Zugang zum Stadtratssitzungssaal gestern Abend versperrt

Beobachtet und kommentiert von unserem Redakteur
Claus Jotzo

Seit 2016 tagen die städtischen Gremien nicht mehr im Casinogebäude. Das hat sich in vielerlei Weise negativ ausgewirkt. Nicht nur durch den dadurch bewirkten weitgehenden Wegfall der Gesprächsmöglichkeiten, die insbesondere nach Stadtratssitzungen der Ratskeller bot. Sondern auch hinsichtlich der gesetzlich vorgeschriebenen Transparenz. Es ist ohnehin nur ein sehr sehr kleiner Teil der Einwohner*Innen, der sich die Mühe macht an den öffentlichen Sitzungen teilzunehmen. Wechselnde Sitzungssäle (der Stadtrat tagte mal im Großen Kursaal, in der Kreisverwaltung, im Verwaltungsgebäude Brückes und seit Anfang 2023 im neuen Rathaus) sind da mehr als hinderlich.

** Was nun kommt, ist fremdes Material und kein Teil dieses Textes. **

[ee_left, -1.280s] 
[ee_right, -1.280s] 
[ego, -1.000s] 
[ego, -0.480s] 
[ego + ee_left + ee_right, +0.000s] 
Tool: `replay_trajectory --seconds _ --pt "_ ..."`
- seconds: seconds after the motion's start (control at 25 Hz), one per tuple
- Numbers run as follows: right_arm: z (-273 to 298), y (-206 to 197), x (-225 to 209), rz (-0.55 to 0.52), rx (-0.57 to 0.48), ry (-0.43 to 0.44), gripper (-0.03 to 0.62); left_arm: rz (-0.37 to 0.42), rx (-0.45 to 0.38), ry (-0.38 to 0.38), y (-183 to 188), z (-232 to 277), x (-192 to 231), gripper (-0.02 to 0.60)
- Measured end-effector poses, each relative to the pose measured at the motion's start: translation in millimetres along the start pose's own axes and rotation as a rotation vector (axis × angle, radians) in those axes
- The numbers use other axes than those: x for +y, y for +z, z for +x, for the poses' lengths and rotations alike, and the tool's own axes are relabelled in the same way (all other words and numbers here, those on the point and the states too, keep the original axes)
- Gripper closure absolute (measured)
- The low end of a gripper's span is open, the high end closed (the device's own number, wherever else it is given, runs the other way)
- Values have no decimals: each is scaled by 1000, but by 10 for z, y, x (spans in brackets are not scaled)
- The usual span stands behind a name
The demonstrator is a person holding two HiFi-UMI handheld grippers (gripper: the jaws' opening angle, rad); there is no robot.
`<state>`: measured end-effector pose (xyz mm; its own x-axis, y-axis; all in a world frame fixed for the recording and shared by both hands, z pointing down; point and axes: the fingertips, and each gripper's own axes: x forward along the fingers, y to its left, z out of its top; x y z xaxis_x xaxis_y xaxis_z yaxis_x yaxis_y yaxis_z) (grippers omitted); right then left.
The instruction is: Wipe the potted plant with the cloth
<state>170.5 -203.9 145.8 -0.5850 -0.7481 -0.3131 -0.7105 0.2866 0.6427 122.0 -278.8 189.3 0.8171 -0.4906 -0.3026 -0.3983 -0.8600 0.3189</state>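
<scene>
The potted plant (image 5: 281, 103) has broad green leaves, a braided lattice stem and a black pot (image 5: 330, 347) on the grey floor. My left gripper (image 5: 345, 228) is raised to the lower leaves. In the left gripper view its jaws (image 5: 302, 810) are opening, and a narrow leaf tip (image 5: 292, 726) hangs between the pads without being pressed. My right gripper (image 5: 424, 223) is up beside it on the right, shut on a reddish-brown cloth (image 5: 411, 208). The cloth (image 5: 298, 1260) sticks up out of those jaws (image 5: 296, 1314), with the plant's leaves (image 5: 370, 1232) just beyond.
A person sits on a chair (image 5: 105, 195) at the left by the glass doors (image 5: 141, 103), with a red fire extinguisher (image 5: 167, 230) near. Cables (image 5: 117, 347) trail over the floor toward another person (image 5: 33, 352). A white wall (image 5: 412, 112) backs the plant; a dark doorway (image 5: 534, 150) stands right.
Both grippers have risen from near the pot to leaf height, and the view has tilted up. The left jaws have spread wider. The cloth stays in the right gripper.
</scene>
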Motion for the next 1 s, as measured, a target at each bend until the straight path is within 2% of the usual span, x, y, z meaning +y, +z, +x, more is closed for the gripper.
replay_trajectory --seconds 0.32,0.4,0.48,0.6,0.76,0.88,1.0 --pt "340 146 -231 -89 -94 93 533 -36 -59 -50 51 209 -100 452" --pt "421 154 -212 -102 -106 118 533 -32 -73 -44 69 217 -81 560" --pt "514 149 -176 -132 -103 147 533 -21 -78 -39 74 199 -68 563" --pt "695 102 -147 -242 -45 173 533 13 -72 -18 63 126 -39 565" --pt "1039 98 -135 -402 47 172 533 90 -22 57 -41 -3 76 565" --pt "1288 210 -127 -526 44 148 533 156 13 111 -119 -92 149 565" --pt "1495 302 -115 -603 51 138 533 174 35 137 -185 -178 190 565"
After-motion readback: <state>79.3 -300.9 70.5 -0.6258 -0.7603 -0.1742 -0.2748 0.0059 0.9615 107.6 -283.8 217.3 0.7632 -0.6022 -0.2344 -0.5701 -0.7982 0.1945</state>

U.a. im Einzelhandel ist das Phänomen als “Schwellenangst” lange bekannt. Während der Sitzungsdienst für die Ausschüsse im Else-Liebler-Haus – abgesehen von den räumlich sehr beengten Verhältnissen – hinsichtlich des Zuganges für die Öffentlichkeit noch einigermaßen funktionierte, gab 2019 es nach dem Umzug in die frühere Telekom-Kantine im Gebäude Brückes 2 – 8 erhebliche Mängel. Während den Mandatsträger*Innen und der Presse der dortige Sitzungssaal bekannt war, wurde der Öffentlichkeit der Zugang mehrfach verweigert. Mal durch Absperrung des Haupteinganges ohne jeden Hinweis auf den Nebeneingang. Mal durch das Verschliessen aller Eingänge. Häufig durch das Unterlassen jedwelcher Beschilderung.

Am gestrigen Donnerstagabend (14.12.2023) wurde erneut deutlich, dass sich an diesen Verhältnissen auch im neuen Rathaus leider nichts ändert. Schon bei früheren Sitzungen war dort die bisher einzige Eingangstür am Seiteneingang von der Rossstrasse aus nach Sitzungsbeginn immer mal wieder verschlossen. Gestern traf es (mindestens) das Stadtratsmitglied Dr. Herbert Drumm. Der sitzt für die Freien Wähler im rheinland-pfälzischen Landtag und kam wegen einer Plenarsitzung in Mainz über eine Stunde später zum neuen Rathaus am Kornmarkt. Dort fand er die Eingangstür verschlossen vor. Er versuchte fernmündlich einen Sitzungsteilnehmer zu erreichen. Es gelang ihm Mirko Helmut Kohl (CDU) zu sprechen.

Der lief dann während der Sitzung die drei Stockwerke nach unten und öffnete seinem Ratskollegen den Eingang. Der war noch immer verschlossen, als der öffentlich Teil gegen 19:49 Uhr endete. Noch um 17:15 Uhr war Jürgen Cron, der kommissarische Amtsleiter des Amt für Kommunales und Öffentlichkeitsarbeit mit einem Haustechniker am Eingang und ließ sich die Schließautomatik und deren Steuerung erklären. Wie es trotzdem zu der Zugangssperre während der öffentlichen Sitzung kommen konnte, könnten die Ratsmitglieder aufklären. Mal sehen, ob es ein oder mehrere gibt, die am freien Zugang für Einwohner*Innen Interesse haben. Und an der Rechtmäßigkeit von Stadtratsbeschlüssen.

Denn die gesetzlich vorgeschriebene Öffentlichkeit ist tatsächlich ja nicht gegeben, wenn der einzige Zugang zum Gebäude, in dem die Sitzung stattfindet, verschlossen ist. Bisher hat es keinen Kläger gegeben, der sich bei der Anfechtung eines Stadtratsbeschlusses darauf berufen hat. Und wo kein Kläger – da kein Richter. Aber das kann sich bei entsprechender Interessenslage und / oder Betroffenheit ja ändern. Normale Stadtratsbeschlüsse können mit diesem Argument drei Monate lang angefochten werden. Satzungsbeschlüsse (auch Bebauungspläne) sogar ein Jahr lang nach der amtlichen Bekanntmachung. Es könnte also irgendwann ein böses Erwachen in dieser Frage geben. In Wochen oder Monaten. Wenn niemand mehr daran denkt.